* The task
Repeat only the lines below from the one containing "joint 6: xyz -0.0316" through the one containing "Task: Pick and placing", inclusive, exactly as written.

########################################

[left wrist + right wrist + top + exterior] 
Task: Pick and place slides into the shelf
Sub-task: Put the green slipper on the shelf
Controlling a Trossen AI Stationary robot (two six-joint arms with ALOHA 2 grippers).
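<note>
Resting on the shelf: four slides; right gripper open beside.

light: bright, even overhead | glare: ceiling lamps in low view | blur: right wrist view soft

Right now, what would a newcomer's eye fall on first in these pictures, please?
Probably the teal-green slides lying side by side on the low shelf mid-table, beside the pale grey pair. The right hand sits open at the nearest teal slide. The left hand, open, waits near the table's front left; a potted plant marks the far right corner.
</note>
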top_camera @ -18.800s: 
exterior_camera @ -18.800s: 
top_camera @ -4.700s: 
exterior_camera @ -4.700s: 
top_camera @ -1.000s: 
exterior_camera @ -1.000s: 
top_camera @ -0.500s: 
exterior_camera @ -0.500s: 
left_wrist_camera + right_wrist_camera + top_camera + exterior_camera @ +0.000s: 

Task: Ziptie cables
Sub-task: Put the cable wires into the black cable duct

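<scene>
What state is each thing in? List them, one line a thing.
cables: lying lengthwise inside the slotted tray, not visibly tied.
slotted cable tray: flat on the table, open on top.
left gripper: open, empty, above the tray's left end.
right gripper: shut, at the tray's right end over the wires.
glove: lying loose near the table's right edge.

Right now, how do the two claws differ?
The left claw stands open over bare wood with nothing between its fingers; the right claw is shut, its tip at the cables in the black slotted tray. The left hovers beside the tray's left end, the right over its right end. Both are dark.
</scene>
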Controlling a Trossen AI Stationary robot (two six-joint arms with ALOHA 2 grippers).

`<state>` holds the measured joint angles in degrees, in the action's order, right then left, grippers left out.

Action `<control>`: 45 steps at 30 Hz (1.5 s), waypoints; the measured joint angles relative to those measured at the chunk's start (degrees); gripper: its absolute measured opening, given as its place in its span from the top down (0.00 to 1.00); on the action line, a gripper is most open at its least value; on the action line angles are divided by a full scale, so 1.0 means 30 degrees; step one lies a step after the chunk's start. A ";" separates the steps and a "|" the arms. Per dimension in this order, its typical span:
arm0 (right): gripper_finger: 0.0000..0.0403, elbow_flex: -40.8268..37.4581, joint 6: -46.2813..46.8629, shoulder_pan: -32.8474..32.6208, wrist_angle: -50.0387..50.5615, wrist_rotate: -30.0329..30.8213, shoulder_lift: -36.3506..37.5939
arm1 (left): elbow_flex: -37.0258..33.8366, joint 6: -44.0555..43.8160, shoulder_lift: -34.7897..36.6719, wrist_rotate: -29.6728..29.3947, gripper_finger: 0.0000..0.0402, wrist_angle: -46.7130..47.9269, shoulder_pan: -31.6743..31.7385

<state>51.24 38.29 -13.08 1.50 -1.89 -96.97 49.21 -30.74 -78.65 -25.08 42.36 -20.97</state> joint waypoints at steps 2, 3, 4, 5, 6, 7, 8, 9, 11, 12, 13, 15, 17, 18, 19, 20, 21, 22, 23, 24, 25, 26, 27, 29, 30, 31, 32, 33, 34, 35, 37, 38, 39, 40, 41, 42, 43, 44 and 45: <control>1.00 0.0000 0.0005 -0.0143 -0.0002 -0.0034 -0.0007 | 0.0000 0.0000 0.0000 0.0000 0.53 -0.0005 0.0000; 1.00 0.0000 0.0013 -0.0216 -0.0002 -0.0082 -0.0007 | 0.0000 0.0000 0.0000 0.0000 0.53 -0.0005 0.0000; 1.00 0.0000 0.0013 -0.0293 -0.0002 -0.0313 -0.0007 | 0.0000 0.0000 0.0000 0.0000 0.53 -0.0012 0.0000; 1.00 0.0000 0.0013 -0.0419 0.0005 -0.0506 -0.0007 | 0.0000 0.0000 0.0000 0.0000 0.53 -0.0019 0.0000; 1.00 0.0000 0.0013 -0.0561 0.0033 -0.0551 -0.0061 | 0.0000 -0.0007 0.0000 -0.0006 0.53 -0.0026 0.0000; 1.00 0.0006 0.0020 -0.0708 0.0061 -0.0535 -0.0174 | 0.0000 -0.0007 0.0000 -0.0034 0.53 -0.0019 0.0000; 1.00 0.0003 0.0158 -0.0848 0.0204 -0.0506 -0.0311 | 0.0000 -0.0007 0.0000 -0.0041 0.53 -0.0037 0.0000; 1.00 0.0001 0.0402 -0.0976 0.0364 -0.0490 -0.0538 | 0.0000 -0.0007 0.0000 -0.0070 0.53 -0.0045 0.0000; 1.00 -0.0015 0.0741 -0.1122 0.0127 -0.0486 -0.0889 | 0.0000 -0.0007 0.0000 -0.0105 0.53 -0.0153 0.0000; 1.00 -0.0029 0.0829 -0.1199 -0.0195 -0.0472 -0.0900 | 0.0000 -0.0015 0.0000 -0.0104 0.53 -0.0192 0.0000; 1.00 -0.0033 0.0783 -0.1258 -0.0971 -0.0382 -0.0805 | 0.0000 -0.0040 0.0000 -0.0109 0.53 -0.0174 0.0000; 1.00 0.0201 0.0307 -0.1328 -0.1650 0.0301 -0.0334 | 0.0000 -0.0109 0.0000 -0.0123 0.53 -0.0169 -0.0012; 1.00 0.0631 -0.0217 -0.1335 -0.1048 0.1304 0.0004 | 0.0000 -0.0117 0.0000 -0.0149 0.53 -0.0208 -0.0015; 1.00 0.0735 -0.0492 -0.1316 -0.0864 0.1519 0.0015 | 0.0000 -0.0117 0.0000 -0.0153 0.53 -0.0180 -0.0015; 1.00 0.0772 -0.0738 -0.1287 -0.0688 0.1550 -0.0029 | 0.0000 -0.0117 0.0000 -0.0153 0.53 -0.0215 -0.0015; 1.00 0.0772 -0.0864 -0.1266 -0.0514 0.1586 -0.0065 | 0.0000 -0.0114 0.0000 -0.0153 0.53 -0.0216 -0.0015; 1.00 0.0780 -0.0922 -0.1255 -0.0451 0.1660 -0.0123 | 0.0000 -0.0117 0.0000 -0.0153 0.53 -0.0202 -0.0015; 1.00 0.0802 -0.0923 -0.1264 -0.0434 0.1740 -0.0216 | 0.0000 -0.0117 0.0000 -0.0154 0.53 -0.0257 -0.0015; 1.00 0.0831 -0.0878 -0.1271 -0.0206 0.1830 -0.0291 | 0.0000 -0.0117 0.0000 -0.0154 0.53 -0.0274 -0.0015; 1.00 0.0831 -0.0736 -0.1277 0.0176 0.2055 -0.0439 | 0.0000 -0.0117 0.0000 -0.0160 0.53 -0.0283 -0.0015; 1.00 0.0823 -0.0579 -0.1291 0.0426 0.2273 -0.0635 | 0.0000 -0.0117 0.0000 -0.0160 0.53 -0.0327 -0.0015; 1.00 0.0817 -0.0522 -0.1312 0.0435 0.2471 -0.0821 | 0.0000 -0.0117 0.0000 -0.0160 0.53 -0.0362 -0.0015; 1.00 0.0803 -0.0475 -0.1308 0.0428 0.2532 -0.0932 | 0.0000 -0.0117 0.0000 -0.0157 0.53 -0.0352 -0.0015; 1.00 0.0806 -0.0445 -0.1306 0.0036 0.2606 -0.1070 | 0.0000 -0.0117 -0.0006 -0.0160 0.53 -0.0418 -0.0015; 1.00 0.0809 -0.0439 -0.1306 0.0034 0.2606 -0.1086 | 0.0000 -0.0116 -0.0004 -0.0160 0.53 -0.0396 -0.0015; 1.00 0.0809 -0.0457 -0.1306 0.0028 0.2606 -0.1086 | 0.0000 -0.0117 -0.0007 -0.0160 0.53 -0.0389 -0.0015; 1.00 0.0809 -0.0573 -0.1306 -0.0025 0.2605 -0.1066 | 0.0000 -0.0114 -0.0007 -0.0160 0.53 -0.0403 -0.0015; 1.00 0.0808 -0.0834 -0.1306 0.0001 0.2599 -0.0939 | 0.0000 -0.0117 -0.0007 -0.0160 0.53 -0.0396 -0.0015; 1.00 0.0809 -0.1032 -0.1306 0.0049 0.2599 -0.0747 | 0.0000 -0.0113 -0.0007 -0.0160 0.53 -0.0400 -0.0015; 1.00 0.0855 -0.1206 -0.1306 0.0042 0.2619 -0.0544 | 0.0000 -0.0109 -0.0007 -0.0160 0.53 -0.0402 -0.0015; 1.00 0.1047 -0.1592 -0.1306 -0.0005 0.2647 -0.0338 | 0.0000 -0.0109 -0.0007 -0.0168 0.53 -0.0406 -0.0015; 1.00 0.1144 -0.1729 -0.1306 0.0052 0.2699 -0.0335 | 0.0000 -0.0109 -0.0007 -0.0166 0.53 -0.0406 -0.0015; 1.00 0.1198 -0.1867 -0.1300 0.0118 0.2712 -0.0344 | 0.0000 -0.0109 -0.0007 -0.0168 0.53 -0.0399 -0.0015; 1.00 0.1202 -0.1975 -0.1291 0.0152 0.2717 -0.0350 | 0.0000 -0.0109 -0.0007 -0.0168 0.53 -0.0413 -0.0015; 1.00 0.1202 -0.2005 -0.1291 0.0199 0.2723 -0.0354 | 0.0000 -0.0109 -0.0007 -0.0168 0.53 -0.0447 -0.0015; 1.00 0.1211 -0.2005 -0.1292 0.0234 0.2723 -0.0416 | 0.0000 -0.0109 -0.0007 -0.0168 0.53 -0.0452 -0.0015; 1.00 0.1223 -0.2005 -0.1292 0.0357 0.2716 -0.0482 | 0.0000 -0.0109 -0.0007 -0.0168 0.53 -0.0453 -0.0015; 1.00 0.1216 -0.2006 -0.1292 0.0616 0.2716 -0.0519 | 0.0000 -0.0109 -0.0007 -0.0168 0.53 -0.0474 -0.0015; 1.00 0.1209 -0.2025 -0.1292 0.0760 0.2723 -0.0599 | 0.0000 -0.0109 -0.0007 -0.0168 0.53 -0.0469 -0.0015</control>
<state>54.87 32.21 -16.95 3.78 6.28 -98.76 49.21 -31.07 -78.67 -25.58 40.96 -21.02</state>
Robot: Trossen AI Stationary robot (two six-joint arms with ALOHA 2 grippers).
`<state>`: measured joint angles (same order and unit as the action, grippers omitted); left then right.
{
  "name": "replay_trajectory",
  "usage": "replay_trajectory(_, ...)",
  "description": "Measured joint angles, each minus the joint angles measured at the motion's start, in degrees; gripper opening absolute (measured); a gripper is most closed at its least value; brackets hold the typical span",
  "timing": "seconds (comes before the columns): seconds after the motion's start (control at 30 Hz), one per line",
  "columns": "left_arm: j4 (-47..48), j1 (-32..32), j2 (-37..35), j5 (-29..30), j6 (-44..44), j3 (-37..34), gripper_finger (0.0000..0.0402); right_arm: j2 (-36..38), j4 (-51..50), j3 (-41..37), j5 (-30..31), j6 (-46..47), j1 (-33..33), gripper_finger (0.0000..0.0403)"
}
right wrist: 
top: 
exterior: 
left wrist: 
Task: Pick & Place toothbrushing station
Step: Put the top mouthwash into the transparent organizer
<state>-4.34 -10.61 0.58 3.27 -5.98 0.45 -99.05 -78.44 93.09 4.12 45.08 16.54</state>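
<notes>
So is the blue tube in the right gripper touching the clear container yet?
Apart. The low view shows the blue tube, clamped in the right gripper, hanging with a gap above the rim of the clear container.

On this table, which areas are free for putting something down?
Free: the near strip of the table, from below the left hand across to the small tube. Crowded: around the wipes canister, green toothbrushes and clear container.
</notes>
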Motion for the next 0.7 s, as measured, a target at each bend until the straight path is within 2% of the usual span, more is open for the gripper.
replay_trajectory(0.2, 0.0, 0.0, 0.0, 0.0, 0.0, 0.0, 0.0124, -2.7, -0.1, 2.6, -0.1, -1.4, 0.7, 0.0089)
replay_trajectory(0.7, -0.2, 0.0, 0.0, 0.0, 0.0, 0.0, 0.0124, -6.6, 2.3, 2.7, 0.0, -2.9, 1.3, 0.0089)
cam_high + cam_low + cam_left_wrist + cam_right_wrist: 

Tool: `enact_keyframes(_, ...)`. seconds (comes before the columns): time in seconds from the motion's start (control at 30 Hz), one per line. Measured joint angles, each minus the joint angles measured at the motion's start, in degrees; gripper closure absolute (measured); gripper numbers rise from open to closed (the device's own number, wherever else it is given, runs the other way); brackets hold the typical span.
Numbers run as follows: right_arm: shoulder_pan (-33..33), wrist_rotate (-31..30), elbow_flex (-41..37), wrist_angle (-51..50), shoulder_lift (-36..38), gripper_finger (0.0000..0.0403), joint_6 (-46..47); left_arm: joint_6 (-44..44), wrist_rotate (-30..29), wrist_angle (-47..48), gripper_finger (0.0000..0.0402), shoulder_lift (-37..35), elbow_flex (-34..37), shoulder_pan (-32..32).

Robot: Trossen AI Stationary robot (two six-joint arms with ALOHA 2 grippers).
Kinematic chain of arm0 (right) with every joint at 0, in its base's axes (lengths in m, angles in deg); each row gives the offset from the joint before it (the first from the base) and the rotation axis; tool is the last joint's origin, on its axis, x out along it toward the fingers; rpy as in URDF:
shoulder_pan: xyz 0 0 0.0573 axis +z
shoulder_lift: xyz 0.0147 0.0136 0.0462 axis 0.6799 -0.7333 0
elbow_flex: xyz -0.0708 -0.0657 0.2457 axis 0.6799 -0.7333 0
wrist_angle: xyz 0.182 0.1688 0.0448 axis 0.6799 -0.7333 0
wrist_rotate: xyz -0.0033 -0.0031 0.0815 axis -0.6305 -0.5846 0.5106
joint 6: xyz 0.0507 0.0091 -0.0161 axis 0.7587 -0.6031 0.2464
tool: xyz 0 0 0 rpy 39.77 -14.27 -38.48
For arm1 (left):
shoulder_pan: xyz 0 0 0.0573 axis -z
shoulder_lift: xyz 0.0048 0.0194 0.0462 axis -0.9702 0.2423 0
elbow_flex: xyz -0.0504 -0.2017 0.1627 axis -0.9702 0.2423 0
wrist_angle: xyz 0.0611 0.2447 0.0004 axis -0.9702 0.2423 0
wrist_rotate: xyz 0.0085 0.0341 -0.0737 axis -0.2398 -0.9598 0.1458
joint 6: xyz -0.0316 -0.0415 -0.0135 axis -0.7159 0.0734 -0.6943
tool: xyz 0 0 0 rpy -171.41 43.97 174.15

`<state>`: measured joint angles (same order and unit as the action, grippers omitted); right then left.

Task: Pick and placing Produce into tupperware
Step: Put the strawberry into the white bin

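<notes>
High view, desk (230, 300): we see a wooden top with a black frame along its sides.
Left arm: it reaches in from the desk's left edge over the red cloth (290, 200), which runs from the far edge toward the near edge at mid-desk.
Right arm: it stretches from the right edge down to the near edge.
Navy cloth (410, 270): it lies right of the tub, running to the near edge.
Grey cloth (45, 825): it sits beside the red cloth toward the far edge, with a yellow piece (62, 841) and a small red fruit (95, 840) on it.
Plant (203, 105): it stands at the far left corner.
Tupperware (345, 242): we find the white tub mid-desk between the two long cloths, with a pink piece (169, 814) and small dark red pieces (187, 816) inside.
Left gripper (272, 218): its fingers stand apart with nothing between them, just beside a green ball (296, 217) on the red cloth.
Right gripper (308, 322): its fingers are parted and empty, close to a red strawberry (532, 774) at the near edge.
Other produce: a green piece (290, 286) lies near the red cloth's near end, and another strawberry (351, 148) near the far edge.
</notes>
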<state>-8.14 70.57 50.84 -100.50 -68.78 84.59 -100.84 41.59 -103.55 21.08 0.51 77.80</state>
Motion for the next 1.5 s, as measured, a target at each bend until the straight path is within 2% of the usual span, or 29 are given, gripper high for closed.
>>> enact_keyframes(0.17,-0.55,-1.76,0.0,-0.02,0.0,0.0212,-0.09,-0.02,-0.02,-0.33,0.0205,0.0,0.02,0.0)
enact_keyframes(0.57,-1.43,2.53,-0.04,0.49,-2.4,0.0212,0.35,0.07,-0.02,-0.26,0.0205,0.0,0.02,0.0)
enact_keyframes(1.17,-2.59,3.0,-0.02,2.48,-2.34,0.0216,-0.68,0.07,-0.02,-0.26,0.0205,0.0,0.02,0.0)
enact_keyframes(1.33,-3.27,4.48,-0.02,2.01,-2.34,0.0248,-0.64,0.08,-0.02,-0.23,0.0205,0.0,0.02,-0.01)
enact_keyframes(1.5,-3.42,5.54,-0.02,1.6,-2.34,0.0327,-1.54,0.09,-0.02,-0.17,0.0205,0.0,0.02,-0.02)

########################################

* Response to this exercise
joint 6: xyz -0.0316 -0.0415 -0.0135 axis -0.7159 0.0734 -0.6943
tool: xyz 0 0 0 rpy -171.41 43.97 174.15

`<state>`: measured joint angles (same order and unit as the action, grippers omitted); right then left.

Task: Pick and placing Produce into tupperware

What the exercise required is now complete.